== Material provided ==
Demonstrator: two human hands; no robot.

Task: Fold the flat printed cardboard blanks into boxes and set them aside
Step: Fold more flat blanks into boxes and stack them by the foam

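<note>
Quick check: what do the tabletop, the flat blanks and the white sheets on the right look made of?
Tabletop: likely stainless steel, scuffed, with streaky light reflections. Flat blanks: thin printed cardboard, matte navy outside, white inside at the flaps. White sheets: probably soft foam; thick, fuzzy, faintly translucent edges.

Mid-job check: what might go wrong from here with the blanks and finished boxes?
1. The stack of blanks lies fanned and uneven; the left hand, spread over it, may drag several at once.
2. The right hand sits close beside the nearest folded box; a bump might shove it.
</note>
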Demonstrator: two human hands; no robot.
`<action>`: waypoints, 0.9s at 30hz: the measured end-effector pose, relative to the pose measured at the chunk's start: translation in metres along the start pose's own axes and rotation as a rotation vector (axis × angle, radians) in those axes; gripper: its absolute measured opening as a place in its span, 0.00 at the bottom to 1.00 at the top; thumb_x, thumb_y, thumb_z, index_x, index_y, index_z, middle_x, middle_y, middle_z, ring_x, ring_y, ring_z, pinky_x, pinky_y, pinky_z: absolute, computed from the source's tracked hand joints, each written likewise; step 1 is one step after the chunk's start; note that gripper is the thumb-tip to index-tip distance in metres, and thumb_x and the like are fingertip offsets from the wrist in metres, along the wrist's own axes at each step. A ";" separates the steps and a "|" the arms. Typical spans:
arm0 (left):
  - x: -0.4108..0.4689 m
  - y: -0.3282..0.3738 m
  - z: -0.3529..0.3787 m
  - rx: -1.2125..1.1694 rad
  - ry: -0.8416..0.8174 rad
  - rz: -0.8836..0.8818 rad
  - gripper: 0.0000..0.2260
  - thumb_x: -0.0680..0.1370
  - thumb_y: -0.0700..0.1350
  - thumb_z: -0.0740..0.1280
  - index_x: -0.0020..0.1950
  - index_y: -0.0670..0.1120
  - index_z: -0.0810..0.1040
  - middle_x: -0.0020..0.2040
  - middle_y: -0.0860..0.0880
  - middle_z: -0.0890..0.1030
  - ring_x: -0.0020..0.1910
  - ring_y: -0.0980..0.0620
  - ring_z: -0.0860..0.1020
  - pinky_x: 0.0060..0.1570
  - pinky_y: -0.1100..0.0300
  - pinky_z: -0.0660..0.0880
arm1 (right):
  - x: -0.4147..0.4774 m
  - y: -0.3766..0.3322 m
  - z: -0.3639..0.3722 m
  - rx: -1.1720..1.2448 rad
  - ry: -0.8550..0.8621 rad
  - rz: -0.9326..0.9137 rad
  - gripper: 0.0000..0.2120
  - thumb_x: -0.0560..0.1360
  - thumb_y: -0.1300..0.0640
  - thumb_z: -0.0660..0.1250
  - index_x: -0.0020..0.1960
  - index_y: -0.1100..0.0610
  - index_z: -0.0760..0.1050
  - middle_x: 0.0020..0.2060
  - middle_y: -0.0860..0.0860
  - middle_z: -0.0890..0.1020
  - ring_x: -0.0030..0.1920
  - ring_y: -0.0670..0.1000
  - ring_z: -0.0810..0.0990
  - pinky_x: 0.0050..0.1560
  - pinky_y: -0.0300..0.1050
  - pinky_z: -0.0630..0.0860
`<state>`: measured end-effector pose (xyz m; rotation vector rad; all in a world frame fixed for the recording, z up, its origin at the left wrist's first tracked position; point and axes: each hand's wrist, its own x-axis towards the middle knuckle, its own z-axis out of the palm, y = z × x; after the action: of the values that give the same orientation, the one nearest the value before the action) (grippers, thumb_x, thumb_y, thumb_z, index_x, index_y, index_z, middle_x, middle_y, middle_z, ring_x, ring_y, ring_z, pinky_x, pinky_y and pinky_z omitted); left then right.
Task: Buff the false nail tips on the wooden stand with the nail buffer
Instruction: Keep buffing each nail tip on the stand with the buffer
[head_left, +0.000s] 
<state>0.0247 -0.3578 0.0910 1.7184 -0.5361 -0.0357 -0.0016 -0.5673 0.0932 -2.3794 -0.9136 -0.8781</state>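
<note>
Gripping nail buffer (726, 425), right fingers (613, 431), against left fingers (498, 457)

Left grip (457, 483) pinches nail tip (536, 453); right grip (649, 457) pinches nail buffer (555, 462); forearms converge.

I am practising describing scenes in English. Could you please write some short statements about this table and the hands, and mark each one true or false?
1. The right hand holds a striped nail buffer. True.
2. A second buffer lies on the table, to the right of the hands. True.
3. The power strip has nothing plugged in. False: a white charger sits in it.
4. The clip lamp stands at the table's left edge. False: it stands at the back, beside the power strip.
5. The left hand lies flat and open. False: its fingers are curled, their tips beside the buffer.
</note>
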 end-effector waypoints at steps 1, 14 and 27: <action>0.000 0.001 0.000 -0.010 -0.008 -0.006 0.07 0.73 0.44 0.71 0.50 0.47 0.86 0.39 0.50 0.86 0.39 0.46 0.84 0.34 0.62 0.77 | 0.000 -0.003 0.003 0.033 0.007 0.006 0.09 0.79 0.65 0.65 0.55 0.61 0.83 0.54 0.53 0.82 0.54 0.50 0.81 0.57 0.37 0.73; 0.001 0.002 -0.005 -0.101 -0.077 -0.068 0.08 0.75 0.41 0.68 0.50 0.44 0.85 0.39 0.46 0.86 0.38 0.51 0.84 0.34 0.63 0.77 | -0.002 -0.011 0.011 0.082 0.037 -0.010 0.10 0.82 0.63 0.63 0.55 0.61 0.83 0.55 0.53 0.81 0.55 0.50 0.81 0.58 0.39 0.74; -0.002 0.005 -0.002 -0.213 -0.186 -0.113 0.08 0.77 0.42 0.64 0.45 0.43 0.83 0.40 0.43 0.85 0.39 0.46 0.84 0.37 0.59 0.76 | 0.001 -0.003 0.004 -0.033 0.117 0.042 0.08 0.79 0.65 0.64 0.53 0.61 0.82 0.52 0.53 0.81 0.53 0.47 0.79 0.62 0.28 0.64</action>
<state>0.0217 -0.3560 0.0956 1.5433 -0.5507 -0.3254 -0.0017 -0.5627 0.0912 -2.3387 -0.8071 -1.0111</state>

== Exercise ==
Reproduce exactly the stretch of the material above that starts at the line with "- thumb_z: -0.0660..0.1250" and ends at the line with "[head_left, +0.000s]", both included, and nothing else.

== Problem solution ==
  - thumb_z: -0.0660..0.1250
  - index_x: -0.0020..0.1960
  - index_y: -0.1100..0.0610
  - index_z: -0.0760..0.1050
  - middle_x: 0.0020..0.2060
  - middle_y: -0.0860..0.0860
  - middle_z: -0.0890..0.1020
  - ring_x: -0.0030..0.1920
  - ring_y: -0.0670..0.1000
  - ring_z: -0.0810..0.0990
  - pinky_x: 0.0050..0.1560
  - pinky_y: -0.0300..0.1050
  - pinky_z: -0.0630..0.0860
`<state>`: measured end-effector pose (xyz m; rotation vector rad; all in a world frame fixed for the recording, z up, its origin at the left wrist's first tracked position; point and axes: each hand's wrist, its own x-axis towards the middle knuckle, its own z-axis out of the palm, y = z × x; after the action: of the values that give the same orientation, the one nearest the value before the action) (grippers, thumb_x, thumb_y, thumb_z, index_x, index_y, index_z, middle_x, middle_y, middle_z, ring_x, ring_y, ring_z, pinky_x, pinky_y and pinky_z omitted); left then right.
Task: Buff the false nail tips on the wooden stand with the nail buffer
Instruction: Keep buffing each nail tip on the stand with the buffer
[head_left, +0.000s] 

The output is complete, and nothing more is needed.